# [Exercise requirements]
Which lines in the data below contain the word "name"? Return each of them.

# [Information shown]
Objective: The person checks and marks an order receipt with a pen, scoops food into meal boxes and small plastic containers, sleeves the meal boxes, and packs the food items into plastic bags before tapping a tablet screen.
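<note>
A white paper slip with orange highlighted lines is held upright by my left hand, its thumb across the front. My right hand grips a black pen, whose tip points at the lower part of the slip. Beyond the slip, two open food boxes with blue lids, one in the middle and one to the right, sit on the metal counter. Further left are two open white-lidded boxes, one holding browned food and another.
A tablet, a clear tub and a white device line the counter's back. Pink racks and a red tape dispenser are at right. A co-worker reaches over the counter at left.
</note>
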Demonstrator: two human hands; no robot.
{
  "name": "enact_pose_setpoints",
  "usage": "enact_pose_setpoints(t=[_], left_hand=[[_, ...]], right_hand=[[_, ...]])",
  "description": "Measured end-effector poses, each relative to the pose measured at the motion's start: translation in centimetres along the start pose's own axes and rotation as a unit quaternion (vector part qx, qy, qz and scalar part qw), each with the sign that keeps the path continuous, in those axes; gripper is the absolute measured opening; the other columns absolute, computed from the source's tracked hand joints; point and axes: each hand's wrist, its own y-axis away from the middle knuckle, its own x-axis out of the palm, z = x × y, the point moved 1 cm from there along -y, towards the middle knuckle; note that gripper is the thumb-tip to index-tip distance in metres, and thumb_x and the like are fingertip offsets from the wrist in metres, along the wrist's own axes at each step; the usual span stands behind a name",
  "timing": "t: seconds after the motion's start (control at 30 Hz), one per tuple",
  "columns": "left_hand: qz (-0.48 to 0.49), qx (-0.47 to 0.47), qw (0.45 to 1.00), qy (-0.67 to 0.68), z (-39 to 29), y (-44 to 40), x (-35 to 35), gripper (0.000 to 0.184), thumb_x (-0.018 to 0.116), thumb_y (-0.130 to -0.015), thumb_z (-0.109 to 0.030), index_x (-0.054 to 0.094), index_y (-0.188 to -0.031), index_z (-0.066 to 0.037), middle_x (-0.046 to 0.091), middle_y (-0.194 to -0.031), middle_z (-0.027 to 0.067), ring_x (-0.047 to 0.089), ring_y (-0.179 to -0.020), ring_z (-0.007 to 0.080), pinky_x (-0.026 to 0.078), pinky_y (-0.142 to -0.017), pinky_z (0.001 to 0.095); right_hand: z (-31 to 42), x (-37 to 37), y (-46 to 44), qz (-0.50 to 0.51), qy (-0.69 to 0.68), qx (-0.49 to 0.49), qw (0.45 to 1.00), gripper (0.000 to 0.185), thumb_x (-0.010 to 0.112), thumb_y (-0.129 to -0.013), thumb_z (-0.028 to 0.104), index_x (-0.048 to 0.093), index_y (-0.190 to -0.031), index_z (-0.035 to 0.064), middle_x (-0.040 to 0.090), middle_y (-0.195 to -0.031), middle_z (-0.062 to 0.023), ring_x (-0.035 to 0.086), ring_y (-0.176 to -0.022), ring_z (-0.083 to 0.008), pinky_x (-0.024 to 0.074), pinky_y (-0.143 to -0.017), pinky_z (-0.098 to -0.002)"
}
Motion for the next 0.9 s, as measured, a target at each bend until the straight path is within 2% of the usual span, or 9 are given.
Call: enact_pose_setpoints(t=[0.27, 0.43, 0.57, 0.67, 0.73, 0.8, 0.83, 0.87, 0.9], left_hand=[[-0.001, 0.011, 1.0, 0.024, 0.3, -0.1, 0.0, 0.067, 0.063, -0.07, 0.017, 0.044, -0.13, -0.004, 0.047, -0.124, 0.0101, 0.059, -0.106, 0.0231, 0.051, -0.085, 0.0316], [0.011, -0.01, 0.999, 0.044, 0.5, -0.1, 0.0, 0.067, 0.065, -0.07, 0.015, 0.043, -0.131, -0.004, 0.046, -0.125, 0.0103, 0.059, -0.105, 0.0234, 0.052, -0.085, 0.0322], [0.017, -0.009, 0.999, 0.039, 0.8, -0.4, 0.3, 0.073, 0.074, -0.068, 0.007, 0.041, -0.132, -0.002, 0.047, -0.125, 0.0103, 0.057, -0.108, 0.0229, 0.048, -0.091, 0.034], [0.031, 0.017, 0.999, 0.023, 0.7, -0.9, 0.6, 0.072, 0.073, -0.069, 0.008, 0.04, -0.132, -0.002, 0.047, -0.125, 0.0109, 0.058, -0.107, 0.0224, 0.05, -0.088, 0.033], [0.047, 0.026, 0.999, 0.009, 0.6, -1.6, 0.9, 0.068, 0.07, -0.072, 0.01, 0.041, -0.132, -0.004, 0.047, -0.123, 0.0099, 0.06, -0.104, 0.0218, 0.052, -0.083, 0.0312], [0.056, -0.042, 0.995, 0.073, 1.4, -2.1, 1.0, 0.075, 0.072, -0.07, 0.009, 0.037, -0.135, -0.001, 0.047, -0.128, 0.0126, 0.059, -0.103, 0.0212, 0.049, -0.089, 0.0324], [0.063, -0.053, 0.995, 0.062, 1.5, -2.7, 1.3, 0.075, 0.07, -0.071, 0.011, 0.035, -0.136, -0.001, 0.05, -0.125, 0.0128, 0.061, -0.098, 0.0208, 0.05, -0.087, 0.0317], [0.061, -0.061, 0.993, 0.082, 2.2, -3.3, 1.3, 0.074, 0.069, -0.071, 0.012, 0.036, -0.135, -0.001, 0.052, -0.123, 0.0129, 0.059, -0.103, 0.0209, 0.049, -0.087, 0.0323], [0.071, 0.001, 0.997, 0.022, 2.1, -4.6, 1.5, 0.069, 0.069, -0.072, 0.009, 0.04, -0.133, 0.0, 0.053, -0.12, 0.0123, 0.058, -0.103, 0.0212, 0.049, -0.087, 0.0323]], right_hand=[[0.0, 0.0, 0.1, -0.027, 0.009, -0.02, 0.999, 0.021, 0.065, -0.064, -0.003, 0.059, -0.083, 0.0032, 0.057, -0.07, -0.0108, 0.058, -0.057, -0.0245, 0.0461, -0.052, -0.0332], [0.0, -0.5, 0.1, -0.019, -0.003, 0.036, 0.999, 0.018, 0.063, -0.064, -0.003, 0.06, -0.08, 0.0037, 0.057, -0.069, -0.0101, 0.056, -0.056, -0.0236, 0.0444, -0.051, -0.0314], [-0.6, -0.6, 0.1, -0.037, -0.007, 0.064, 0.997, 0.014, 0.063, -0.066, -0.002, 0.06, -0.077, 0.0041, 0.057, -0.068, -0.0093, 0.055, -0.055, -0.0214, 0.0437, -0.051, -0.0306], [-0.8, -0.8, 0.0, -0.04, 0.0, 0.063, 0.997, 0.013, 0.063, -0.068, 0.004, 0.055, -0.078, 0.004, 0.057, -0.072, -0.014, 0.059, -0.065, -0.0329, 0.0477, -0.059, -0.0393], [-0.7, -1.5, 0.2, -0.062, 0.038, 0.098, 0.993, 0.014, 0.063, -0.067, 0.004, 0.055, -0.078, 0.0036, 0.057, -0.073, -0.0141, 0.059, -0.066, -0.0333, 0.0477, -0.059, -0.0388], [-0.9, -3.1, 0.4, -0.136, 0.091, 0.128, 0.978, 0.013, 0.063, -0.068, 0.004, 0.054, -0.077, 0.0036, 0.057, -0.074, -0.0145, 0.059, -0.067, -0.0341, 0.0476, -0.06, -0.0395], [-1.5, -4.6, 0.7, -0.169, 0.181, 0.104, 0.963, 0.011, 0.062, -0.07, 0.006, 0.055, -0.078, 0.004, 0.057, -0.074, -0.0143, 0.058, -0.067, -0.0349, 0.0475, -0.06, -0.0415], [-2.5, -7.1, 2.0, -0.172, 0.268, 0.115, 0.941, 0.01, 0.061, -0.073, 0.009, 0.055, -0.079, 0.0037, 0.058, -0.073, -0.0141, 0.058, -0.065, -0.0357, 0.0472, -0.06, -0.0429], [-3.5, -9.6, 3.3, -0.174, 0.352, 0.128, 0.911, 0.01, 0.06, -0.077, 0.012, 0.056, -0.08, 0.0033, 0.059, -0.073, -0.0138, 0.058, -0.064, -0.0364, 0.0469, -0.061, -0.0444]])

# [Result]
  "name": "enact_pose_setpoints",
  "description": "Measured end-effector poses, each relative to the pose measured at the motion's start: translation in centimetres along the start pose's own axes and rotation as a unit quaternion (vector part qx, qy, qz and scalar part qw), each with the sign that keeps the path continuous, in those axes; gripper is the absolute measured opening; the other columns absolute, computed from the source's tracked hand joints; point and axes: each hand's wrist, its own y-axis away from the middle knuckle, its own x-axis out of the palm, z = x × y, the point moved 1 cm from there along -y, towards the middle knuckle; note that gripper is the thumb-tip to index-tip distance in metres, and thumb_x and the like are fingertip offsets from the wrist in metres, along the wrist's own axes at each step; the usual span stands behind a name",

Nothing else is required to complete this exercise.